ヤマブシを走るなら見ておきたいこの光景。西伊豆の海を見下ろす絶景 photo:Makoto AYANO

ヤマブシ行くならロッジMONDOで薪火料理が最の高!

ロッジMONDOで薪焼き料理をいただく photo:Makoto AYANO

ヤマブシに走りに行くなら前泊あるいは後泊でぜひロッジMONDOに泊まりたい。ここはヤマブシが運営する宿で、これまでにSGD'sに関連する賞も取っている。

ロッジMONDOでの薪火料理。美味しい料理がズラリと並ぶ素晴らしい光景
薪火料理はこんな感じで焼いてくれる。熱そのものと遠赤外線で最高の焼き具合に
本日のメニュー。お品書きと照らし合わせながら食べるのが楽しい



トレイルの手入れで伐採した木々が家屋のリノベーションの材料となり、美しい色合いの部屋をデコレートした。個室は一泊一人:7,500円(税込)~。2段ベッドでドミトリータイプは一泊一人4,500円。厚いカーテンで他人がベッドでスマホを見ててもあまり気にならない感じが居心地いい。
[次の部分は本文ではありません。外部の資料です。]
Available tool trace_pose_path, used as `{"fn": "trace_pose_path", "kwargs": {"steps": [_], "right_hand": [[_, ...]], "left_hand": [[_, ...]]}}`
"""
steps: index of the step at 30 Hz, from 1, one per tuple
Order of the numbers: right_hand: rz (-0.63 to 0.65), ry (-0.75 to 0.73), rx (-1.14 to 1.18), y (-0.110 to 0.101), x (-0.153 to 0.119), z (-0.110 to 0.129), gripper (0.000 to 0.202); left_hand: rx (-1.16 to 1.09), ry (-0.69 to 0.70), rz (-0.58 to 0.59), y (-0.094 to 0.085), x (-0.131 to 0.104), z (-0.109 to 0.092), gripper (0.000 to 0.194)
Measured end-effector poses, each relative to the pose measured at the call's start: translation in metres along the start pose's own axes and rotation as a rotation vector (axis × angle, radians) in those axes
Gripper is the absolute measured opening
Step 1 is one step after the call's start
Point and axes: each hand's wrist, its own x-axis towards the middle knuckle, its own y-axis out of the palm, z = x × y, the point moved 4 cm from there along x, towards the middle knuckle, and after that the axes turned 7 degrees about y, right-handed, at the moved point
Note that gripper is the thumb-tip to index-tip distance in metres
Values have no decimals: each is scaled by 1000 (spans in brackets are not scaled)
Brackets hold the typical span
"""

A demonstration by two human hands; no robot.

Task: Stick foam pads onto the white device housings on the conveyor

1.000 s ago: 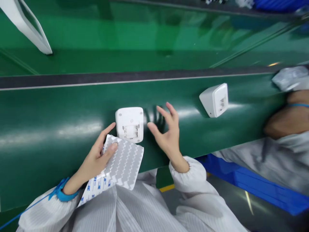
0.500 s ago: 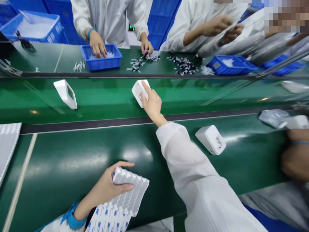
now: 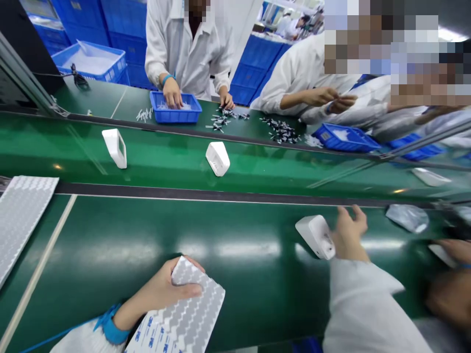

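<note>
My left hand (image 3: 172,291) grips a sheet of grey adhesive pads (image 3: 200,304), thumb on top; a turned part shows white backing with blue 3M print. Over the right part of the green bench, my right hand (image 3: 351,233) has its fingers apart and holds nothing. Close by its left side stands a white plastic device housing (image 3: 312,233) with a slanted shape; whether they touch I cannot tell. Two similar white housings lie on the green conveyor belt: one in the middle (image 3: 218,159), one farther left (image 3: 116,149).
More grey pad sheets (image 3: 25,211) lie at the left. A clear plastic bag (image 3: 407,218) sits at the right, near a co-worker's blurred arm (image 3: 451,294). Across the belt, co-workers handle small black-and-white parts (image 3: 281,131) beside a blue bin (image 3: 176,116).
My right hand has let go of the middle housing on the belt and moved right, beside the bench housing. My left hand still holds the sheet, now lying flatter. The view has tilted up.
</note>
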Motion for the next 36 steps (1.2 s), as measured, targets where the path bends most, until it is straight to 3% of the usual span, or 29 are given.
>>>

本日のメインディッシュ「柑橘はちみつマリネの豚肩ロース薪火グリル」
「素材を薪火で焼いた鶏のトマト煮込み」お美味しゅうございました
苺のオードブル。料理はどれも超ハイレベルだ



ロッジMONDOに泊まるなら、その山から採ってきた木材による薪で焼いた薪焼き料理をぜひ食したい。その内容は写真をご覧いただきたいのだが、とにかく最&高で、1人5500円。

松崎町にあるロッジMONDO 山伏トレイルの経営する宿だ photo:Makoto AYANO
これに我々は舌鼓を打って、お酒もちょいちょい飲んでドミトリーのベッドで幸せに寝た。この前泊と薪焼き料理、それから薪で炊いたお風呂もヤマブシを楽しむ1つのパッケージであると考えてもらいたい。

泊まる時も泊まらない時も、基本的には9:30に松崎町の松崎海洋センター前に集合。車の場合は新東名長泉沼津I.C.もしくは東名沼津I.C.より伊豆縦貫道経由・国道136号線⇒松崎約72km。電車を利用する場合は駅までの送迎も行っているそうなので、予約時に相談を。なおヤマブシは「ふるさと納税」の返礼品としても扱っている。